Task brief :: Examine each line of the listing below. Copy those in which the string "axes" appears.

Supplied information ::
◆ ◆ ◆

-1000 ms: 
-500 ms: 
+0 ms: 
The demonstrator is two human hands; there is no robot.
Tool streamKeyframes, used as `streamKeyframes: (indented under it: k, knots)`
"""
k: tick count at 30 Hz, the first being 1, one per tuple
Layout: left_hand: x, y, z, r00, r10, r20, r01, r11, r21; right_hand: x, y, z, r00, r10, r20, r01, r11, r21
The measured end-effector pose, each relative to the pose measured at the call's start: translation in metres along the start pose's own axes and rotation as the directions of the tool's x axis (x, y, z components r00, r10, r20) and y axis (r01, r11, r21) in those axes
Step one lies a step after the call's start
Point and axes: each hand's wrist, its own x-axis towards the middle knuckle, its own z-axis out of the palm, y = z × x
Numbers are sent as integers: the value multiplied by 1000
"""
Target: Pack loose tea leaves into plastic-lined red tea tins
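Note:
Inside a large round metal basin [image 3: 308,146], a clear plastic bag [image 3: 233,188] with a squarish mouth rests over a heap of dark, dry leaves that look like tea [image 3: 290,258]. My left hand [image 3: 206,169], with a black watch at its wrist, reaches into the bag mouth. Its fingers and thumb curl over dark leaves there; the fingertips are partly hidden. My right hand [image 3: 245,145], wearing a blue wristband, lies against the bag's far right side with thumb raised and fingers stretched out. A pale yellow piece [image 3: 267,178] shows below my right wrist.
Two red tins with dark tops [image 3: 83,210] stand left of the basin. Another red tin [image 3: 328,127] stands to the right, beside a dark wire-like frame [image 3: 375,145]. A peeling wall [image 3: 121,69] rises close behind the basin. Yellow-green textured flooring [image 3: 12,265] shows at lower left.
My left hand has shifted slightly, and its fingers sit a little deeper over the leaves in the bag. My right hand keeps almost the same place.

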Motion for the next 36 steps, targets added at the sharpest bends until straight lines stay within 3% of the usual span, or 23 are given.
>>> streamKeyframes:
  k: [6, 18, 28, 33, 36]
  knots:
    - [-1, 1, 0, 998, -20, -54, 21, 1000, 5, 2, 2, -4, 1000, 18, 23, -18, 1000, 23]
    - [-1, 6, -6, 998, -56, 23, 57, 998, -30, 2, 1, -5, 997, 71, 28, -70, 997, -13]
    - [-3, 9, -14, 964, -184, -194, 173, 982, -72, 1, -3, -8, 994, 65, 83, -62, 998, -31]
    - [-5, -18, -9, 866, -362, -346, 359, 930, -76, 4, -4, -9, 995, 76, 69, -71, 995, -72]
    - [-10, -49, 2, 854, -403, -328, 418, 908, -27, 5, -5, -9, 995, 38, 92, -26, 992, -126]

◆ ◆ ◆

Output for this task ::
The measured end-effector pose, each relative to the pose measured at the call's start: translation in metres along the start pose's own axes and rotation as the directions of the tool's x axis (x, y, z components r00, r10, r20) and y axis (r01, r11, r21) in those axes
Point and axes: each hand's wrist, its own x-axis towards the middle knuckle, its own z-axis out of the palm, y = z × x

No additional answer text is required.